A lot of research on emotions has been done using lexical stimuli in the past, relying on the two- or three-dimensional affective space model (e.g. Bradley & Lang, 2000; Russell, 2003) and the norms provided by the ANEW (Bradley & Lang, 1999) or the BAWL (Võ et al, 2006). In order to investigate discrete emotion effects on single-word processing, however, researchers had to collect stimulus data on their own, since discrete emotion norms were not available (Armstrong et al., 2009; Parrott et al., 2005). This changed with the publication of supplementing norms for ANEW (Stevenson et al., 2007). Unlike dimensional norms, which are also available in Spanish (Redondo et al., 2007), Finish, British English (Eilola & Havelka, 2010), and German (Võ et al., 2006, 2009), currently, discrete emotion norms are available only in English. The purpose of the present study was to amend this by providing discrete emotion norms to German nouns. Moreover, an LDT was used to document the usefulness of the collected norms and to experimentally investigate the influence of different fear and happiness intensities on RT and ERR.

The complete DENN–BAWL, containing almost 2,000 German nouns that are four to eight letters in length, can be downloaded from www.fu-berlin.de/allgpsy/DENN-BAWL. Descriptive statistics and bivariate correlations between the discrete emotion norms for happiness, anger, fear, disgust, and sadness are presented in Table 1. The bivariate correlations between the discrete emotion norms and valence respectively arousal norms taken from the BAWL-R replicate previous findings by Stevenson et al. (2007). Interestingly, the present data further reveal a negative correlation between German happiness and arousal norms, which was not observed for English norms. Whether this finding is related to increased statistical power in the present study due to an increased stimulus set or whether it reflects crosscultural differences in emotional language processing (e.g. Redondo et al., 2007) cannot be answered from the present results but reveals an interesting question that should be addressed in future studies.

In addition to providing discrete emotion norms, the present study also demonstrates that discrete emotion variables account for significant variance in human LDT performance. Investigating the effects of happiness and fear intensity both, RT and ERR were affected (see Fig. 1), despite the fact that the stimulus material was controlled for the emotional valence and arousal as given by the BAWL-R norms (see Table 2). Specifically, high hap stimuli were correctly recognized significantly faster than words in any other condition, including low hap words, which differed from high hap stimuli only in their mean happiness score. This acceleration in lexical processing occurs when stimuli are manipulated on positive valence (Kuchinke et al., 2007; Schacht & Sommer, 2009; Scott et al., 2009), which, in this study, was controlled between high hap and low hap stimuli.
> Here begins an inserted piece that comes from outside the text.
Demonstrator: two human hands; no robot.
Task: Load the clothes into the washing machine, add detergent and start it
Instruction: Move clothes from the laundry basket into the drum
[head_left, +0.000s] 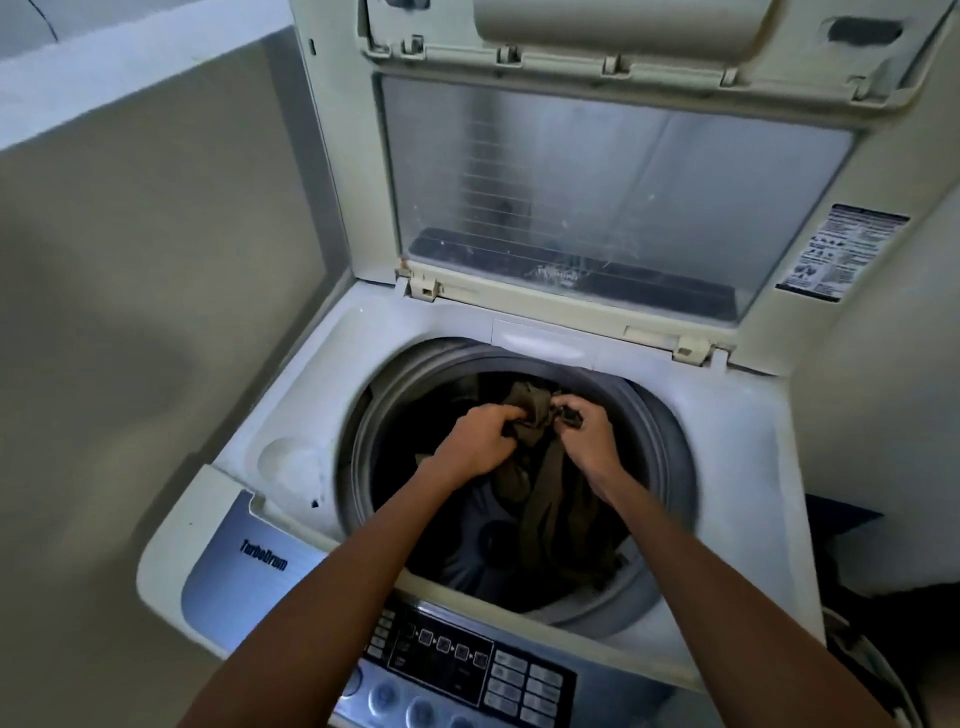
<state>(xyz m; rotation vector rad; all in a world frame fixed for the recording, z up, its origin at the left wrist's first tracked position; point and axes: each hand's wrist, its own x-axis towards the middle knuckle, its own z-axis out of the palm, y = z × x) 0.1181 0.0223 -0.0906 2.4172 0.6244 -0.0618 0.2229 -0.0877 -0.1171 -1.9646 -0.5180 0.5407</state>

Thus, facilitated processing is related to happiness even beyond the normative measures of positive valence.

The second manipulation concerning fear intensity did not affect RT, but was found to affect ERR, in contrast with the initial hypotheses. Negative valence per se has been reported either to facilitate lexical decisions (e.g. Nakic, Smith, Busis, Vythilingam, & Blair, 2006) or, when controlled for arousal measures, to slow down RTs. In the present study, high- and low-fear stimuli were controlled for both valence and arousal measures, which may explain the missing effect in the RTs. However, an effect in the errors was still observed.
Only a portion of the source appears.